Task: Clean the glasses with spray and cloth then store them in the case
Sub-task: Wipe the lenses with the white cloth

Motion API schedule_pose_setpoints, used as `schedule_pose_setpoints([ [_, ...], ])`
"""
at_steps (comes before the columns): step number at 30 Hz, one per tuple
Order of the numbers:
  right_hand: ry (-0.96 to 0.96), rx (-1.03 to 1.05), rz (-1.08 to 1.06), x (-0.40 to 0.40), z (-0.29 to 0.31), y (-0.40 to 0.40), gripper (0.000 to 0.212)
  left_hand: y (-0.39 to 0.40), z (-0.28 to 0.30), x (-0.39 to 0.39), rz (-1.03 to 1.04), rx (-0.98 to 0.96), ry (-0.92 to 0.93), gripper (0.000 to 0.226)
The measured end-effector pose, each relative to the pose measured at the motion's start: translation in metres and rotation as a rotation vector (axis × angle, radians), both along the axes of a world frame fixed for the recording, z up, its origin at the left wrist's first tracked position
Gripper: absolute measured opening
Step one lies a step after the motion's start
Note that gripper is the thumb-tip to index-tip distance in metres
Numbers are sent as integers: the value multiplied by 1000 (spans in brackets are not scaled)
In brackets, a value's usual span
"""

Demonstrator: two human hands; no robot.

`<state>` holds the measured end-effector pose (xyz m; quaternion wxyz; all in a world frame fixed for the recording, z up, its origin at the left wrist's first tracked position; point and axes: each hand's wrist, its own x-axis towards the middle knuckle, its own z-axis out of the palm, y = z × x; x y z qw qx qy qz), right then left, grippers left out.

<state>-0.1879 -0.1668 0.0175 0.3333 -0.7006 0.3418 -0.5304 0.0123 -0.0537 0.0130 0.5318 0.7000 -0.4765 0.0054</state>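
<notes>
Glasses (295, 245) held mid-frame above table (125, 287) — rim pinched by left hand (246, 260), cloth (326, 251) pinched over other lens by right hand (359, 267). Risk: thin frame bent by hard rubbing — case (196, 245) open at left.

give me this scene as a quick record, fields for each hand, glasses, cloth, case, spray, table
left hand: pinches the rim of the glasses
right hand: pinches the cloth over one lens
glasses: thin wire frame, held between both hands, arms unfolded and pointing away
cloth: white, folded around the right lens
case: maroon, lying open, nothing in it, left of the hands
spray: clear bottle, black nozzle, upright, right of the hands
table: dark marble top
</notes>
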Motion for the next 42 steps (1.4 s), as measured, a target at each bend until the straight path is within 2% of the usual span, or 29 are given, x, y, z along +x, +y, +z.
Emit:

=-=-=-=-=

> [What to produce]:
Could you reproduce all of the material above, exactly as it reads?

> [Result for this exercise]:
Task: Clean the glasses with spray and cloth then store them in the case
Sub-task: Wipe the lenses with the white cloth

Motion API schedule_pose_setpoints, used as `schedule_pose_setpoints([ [_, ...], ])`
"""
at_steps (comes before the columns): step number at 30 Hz, one per tuple
Order of the numbers:
  right_hand: ry (-0.96 to 0.96), rx (-1.03 to 1.05), rz (-1.08 to 1.06), x (-0.40 to 0.40), z (-0.29 to 0.31), y (-0.40 to 0.40), gripper (0.000 to 0.212)
  left_hand: y (-0.39 to 0.40), z (-0.28 to 0.30), x (-0.39 to 0.39), rz (-1.03 to 1.04), rx (-0.98 to 0.96), ry (-0.92 to 0.93), gripper (0.000 to 0.226)
The measured end-effector pose, each relative to the pose measured at the motion's start: translation in metres and rotation as a rotation vector (axis × angle, radians), both along the axes of a world frame fixed for the recording, z up, its origin at the left wrist's first tracked position
Gripper: absolute measured opening
Step one lies a step after the motion's start
Note that gripper is the thumb-tip to index-tip distance in metres
Numbers are sent as integers: the value multiplied by 1000 (spans in brackets are not scaled)
In brackets, a value's usual span
"""

Demonstrator: two human hands; no robot.

`<state>` holds the measured end-effector pose (xyz m; quaternion wxyz; all in a world frame fixed for the recording, z up, its origin at the left wrist's first tracked position; point and axes: each hand's wrist, its own x-axis towards the middle knuckle, its own z-axis out of the palm, y = z × x; x y z qw qx qy qz), right then left, grippers left out.

<state>-0.1879 -0.1668 0.0175 0.3333 -0.7006 0.3418 -0.5304 0.0123 -0.0537 0.0130 0.5318 0.7000 -0.4765 0.0054</state>
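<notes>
Glasses (295, 245) held mid-frame above table (125, 287) — rim pinched by left hand (246, 260), cloth (326, 251) pinched over other lens by right hand (359, 267). Risk: thin frame bent by hard rubbing — case (196, 245) open at left.

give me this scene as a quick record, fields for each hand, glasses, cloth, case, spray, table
left hand: pinches the rim of the glasses
right hand: pinches the cloth over one lens
glasses: thin wire frame, held between both hands, arms unfolded and pointing away
cloth: white, folded around the right lens
case: maroon, lying open, nothing in it, left of the hands
spray: clear bottle, black nozzle, upright, right of the hands
table: dark marble top
</notes>
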Motion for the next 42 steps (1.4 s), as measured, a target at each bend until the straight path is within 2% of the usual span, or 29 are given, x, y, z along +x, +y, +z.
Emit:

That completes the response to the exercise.